==== Exercise data ====

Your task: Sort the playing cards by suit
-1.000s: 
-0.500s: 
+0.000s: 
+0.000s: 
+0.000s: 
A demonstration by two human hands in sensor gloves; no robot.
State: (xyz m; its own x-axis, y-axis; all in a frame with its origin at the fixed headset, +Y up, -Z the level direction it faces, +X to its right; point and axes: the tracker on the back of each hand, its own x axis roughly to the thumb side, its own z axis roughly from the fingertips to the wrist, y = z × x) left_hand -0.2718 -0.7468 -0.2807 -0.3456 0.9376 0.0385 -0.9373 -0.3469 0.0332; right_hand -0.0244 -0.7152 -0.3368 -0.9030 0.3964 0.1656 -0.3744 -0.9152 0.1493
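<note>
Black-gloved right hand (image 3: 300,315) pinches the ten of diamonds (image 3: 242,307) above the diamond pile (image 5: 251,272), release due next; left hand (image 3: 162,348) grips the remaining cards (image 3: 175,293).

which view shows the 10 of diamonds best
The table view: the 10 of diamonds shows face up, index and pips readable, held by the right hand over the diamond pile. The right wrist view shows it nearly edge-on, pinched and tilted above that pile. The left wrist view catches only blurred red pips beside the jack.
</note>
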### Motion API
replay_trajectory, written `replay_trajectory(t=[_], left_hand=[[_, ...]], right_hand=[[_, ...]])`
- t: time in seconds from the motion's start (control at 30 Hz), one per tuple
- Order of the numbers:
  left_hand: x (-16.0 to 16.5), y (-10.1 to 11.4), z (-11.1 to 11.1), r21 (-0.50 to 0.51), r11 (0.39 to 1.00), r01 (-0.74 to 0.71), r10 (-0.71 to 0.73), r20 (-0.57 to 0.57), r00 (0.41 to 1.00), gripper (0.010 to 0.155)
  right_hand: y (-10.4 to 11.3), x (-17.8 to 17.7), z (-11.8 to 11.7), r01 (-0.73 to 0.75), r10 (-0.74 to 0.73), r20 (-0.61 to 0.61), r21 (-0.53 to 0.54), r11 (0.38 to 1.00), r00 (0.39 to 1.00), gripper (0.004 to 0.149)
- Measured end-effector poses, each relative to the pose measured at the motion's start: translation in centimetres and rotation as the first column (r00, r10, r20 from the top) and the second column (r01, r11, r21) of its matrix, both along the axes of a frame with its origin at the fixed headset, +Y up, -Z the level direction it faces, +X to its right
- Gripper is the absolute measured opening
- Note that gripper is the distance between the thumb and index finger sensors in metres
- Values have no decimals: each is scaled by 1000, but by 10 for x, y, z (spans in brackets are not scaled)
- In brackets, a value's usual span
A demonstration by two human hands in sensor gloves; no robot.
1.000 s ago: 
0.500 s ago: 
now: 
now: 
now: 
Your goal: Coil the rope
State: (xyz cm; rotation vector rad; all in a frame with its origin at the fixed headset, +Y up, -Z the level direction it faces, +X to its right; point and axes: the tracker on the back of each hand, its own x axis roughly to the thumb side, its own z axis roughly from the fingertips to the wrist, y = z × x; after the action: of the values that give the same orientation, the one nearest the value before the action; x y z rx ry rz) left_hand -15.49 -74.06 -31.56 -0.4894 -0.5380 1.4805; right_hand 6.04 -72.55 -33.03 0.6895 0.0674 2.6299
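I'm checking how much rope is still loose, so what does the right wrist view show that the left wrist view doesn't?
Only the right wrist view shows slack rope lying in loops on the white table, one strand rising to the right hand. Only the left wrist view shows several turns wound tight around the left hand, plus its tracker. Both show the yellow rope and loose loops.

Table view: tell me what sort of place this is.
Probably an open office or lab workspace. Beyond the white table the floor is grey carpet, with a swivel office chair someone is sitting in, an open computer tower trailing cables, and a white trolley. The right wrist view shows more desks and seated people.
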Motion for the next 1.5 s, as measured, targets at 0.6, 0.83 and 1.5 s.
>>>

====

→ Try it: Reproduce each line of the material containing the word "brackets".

→ Your response:
- Values have no decimals: each is scaled by 1000, but by 10 for x, y, z (spans in brackets are not scaled)
- In brackets, a value's usual span

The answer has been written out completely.